### Activity
Report every line below that carries the word "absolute".

### Material provided

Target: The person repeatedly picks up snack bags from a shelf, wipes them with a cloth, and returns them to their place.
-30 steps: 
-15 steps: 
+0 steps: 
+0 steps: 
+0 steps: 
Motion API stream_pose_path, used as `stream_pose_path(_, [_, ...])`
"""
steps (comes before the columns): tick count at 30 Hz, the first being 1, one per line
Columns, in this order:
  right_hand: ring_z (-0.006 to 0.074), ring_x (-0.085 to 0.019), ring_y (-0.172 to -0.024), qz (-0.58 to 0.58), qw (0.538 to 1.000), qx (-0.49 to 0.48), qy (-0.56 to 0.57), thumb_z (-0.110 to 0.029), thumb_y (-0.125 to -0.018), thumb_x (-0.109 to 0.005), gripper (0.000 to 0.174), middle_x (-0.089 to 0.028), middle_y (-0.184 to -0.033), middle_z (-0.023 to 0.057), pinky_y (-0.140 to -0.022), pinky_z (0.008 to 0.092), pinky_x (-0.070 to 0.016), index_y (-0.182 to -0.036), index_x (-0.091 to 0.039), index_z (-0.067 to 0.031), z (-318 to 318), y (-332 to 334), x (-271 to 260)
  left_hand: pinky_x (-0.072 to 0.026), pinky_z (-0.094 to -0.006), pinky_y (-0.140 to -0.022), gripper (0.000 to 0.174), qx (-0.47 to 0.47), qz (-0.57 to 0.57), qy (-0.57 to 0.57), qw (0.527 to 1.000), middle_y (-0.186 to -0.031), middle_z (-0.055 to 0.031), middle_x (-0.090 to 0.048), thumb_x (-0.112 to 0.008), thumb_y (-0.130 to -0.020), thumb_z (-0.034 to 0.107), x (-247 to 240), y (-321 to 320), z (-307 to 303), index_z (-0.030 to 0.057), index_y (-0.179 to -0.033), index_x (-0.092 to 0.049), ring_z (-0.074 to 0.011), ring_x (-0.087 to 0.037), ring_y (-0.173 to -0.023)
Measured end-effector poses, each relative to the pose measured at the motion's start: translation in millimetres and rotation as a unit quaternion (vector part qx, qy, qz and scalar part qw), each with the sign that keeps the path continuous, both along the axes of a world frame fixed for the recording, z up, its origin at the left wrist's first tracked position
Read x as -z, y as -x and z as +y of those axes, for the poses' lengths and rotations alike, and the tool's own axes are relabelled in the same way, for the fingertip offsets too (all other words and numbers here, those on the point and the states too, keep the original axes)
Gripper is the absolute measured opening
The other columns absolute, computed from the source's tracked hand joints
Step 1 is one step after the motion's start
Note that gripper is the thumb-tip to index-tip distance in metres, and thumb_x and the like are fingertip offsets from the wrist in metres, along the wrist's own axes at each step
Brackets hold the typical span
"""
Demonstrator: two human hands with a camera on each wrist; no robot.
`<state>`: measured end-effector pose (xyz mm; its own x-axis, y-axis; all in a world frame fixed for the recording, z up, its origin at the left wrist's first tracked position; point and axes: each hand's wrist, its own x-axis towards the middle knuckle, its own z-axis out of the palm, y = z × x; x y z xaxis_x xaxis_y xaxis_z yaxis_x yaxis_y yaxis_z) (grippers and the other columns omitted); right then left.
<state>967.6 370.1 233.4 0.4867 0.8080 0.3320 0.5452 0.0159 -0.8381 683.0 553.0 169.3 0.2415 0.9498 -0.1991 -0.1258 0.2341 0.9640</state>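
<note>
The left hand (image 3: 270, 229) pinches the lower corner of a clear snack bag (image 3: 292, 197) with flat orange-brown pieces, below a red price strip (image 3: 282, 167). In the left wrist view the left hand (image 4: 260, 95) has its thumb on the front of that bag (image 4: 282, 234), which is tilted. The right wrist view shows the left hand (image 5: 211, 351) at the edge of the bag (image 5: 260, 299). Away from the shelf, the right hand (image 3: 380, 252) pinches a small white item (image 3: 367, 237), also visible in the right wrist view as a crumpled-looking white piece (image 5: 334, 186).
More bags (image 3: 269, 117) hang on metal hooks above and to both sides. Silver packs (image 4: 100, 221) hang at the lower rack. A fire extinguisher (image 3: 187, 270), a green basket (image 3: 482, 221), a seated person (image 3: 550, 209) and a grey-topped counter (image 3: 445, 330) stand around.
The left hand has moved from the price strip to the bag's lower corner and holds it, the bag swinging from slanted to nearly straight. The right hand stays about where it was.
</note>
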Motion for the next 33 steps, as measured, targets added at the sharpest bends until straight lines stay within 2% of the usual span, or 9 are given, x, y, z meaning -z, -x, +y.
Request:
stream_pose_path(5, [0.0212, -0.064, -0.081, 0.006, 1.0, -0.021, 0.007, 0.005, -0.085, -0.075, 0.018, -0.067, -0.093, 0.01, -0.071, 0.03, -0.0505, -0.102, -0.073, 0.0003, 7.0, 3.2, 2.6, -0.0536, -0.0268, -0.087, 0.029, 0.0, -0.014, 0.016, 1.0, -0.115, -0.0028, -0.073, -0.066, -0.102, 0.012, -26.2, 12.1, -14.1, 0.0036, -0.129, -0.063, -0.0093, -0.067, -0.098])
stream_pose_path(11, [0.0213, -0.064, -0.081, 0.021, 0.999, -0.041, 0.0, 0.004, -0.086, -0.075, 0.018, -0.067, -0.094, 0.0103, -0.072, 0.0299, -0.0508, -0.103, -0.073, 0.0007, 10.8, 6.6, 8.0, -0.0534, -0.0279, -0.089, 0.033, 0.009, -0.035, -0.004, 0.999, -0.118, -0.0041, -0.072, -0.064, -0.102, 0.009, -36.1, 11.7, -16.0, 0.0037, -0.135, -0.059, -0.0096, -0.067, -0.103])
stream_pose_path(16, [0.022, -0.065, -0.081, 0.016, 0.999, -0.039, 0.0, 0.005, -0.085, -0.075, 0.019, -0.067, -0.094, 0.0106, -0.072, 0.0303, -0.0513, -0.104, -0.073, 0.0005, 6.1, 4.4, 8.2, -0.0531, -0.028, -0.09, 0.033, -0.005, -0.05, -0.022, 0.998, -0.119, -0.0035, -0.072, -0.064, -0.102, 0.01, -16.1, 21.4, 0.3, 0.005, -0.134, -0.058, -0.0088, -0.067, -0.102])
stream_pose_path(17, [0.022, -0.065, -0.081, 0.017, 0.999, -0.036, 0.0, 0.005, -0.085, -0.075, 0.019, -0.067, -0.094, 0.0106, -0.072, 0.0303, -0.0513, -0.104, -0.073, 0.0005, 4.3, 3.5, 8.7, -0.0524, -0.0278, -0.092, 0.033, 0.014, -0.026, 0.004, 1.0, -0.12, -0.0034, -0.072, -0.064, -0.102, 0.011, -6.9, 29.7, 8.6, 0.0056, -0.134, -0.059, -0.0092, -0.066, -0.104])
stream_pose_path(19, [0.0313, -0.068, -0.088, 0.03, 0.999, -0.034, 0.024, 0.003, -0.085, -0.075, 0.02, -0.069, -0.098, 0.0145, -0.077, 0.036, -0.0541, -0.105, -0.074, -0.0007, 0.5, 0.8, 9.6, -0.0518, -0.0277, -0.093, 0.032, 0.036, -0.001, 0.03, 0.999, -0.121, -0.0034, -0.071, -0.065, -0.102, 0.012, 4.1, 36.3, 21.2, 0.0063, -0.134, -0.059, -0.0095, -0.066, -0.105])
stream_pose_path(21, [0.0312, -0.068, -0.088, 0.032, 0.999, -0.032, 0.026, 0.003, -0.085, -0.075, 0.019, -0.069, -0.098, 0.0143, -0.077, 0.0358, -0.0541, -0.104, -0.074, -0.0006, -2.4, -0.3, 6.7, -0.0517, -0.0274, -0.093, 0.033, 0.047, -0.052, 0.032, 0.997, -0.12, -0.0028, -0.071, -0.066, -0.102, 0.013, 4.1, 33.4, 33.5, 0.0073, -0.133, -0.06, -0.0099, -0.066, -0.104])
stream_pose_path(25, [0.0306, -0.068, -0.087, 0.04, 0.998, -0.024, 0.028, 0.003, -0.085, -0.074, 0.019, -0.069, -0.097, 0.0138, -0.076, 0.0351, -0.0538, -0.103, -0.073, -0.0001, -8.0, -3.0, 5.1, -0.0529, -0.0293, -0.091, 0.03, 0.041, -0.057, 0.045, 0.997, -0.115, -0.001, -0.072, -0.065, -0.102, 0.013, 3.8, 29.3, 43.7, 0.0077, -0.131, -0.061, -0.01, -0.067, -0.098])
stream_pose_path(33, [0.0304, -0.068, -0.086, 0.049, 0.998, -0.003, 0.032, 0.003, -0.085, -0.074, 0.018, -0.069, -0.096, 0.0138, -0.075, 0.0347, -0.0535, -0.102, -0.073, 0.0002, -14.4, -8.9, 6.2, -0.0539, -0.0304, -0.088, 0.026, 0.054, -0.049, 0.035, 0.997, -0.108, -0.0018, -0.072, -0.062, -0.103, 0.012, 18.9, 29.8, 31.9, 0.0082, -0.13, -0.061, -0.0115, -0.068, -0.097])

### Task answer
Gripper is the absolute measured opening
The other columns absolute, computed from the source's tracked hand joints

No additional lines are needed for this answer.